L’éthanol constitue-t-il la panacée pour combattre la crise pétrolière et faire baisser les prix de l’essence qui volent de record en record ? Aux Etats-Unis, certains écologistes ont des doutes.
Les industriels et la classe politique à Washington semblent avoir rédecouvert les vertus de ce bio-carburant fabriqué à base d’huile de tournesol ou de colza, et font valoir qu’en l’utilisant davantage on pourrait faire baisser les prix du pétrole, améliorer la qualité de l’air, et donner aussi un sérieux coup de pouce aux revenus des agriculteurs.
Mais les critiques ne l’entendent pas de cette oreille et font valoir qu’il existe d’autres méthodes plus efficaces pour lutter contre la crise pétrolière que de mettre sur le marché un carburant-bio lui même gourmand en énergie pour sa production.
"J’aimerais que l’éthanol soit aussi formidable que le disent ses partisans, mais il est désastreux que cela ait été proposé comme la solution à nos problèmes pétroliers", estime David Pimentel, professeur en sciences agricoles et écologiques à l’université de Cornell.
Non seulement l’éthanol consomme 30% d’énergie en plus qu’il n’en produit, souligne M. Pimentel. Les pesticides et engrais nécessaires à sa production polluent aussi l’eau, entre autres problèmes environnementaux.
De son côté, le groupement national pour les véhicules à l’éthanol assure que la production est devenue beaucoup moins gourmande en énergie ces vingt dernières années, et qu’elle continuera de s’améliorer.

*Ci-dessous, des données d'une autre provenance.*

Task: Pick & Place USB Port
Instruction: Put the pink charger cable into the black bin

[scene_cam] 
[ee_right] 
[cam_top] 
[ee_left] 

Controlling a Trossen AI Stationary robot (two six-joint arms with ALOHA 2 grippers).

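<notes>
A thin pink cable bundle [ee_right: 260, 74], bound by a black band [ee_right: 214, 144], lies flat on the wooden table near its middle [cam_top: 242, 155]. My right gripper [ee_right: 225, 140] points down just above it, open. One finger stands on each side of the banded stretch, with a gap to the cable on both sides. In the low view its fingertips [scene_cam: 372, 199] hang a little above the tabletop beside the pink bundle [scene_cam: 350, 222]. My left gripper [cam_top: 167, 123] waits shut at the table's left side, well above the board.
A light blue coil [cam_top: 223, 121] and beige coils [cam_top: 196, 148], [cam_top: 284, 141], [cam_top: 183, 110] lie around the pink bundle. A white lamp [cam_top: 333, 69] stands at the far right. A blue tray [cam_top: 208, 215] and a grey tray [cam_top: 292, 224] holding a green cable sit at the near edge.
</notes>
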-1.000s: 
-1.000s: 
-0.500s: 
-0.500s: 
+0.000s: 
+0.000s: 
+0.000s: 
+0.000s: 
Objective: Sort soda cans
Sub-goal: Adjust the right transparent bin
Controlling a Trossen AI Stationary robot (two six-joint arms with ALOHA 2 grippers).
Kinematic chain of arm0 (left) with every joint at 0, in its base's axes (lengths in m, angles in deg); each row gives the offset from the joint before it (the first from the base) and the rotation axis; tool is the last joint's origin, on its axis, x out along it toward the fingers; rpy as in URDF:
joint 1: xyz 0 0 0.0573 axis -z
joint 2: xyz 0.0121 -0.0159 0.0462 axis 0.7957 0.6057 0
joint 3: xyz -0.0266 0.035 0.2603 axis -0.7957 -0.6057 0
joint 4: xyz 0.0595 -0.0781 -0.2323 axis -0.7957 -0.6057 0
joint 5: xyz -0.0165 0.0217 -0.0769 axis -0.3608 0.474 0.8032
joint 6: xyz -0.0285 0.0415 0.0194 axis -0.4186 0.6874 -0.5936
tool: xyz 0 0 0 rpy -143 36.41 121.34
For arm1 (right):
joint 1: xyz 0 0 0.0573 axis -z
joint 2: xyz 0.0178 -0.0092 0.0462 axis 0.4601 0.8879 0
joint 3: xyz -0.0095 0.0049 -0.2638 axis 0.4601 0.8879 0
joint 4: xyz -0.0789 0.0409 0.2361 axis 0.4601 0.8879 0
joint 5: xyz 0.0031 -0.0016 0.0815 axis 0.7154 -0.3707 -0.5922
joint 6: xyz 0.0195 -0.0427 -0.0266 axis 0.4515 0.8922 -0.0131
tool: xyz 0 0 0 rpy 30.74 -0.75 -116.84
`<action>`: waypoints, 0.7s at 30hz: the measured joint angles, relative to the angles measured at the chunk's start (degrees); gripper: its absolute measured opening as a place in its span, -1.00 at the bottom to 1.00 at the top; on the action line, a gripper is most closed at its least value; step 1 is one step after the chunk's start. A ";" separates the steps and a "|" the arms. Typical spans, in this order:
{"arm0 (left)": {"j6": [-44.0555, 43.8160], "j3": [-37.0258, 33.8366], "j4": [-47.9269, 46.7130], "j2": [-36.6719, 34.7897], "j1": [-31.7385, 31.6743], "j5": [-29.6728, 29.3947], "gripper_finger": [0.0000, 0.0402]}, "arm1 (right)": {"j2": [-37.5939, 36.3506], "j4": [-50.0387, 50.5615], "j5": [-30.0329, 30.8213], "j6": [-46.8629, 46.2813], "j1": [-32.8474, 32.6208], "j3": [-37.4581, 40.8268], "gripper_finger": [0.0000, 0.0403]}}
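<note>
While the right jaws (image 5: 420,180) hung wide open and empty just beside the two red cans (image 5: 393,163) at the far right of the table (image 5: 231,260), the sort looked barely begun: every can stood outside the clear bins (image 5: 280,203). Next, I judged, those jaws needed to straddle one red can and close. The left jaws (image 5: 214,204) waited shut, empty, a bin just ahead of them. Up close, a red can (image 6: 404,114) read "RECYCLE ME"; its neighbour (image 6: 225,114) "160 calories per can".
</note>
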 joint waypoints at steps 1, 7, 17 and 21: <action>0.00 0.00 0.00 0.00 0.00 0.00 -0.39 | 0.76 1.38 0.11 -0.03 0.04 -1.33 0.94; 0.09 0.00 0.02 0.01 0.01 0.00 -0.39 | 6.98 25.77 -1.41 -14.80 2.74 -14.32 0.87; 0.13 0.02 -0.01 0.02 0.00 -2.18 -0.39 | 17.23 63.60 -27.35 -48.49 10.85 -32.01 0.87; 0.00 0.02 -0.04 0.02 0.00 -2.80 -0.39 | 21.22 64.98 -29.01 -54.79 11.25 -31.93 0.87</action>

Il existe pour le moment deux types de carburants à l’éthanol : l’E10, un mélange contenant 10% d’éthanol, qui peut être utilisé dans n’importe quel véhicule et est utilisé dans 40% de l’essence vendue aux Etats-Unis, et l’E85, un mélange intégrant 85% d’éthanol conçu pour des véhicules spéciaux.
Malgré l’intérêt marqué par les constructeurs automobile, toute la question est de savoir si les consommateurs sont prêts pour des véhicules demandant un carburant et un moteur différents.
Seuls 7% des acheteurs affirmaient l’an dernier que l’"effet sur l’environnemment" était l’un des critères clé de leur achat de véhicule, selon une étude du cabinet J.D. Power and Associates.
"Les gens adhéreront à cette idée tant qu’ils ne seront pas bien renseignés. Ils comprendront ensuite que ce n’est pas la solution à notre problème énergétique", assure M. Pimentel.
L’éthanol pose aussi d’autres problèmes. D’abord la consommation est plus élevée pour les véhicules roulant à l’éthanol qu’à l’essence. Ensuite les infrastructures manquent : sur les 180.000 stations essence des Etats-Unis, seules 600 vendent de l’éthanol. Leur nombre devrait augmenter à 2.000 environ du fait d’une remise d’impôt pour les stations proposant ce type de carburant.
Aussi beaucoup jugent-ils que le jeu en vaut la chandelle.
Le président américain George W. Bush veut augmenter la production d’éthanol pour qu’elle remplace 30% de l’essence d’ici 2030.
En janvier, deux sénateurs ont présenté un projet de loi obligeant les constructeurs automobiles à augmenter le nombre de véhicules roulant à l’éthanol jusqu’à ce que presque tous soient équipés de ce système.
Les constructeurs y croient aussi. General Motors a lancé une campagne vantant l’éthanol. Toyota, leader sur le segment des véhicules hybrides (essence/électricité), a assuré qu’il s’intéressait à la technologie de l’éthanol.
Chrysler de son côté compte ajouter trois modèles à sa gammes de véhicules roulant à l’éthanol à l’automne, et Ford estime qu’il en aura vendu 2 millions d’ici la fin de l’année.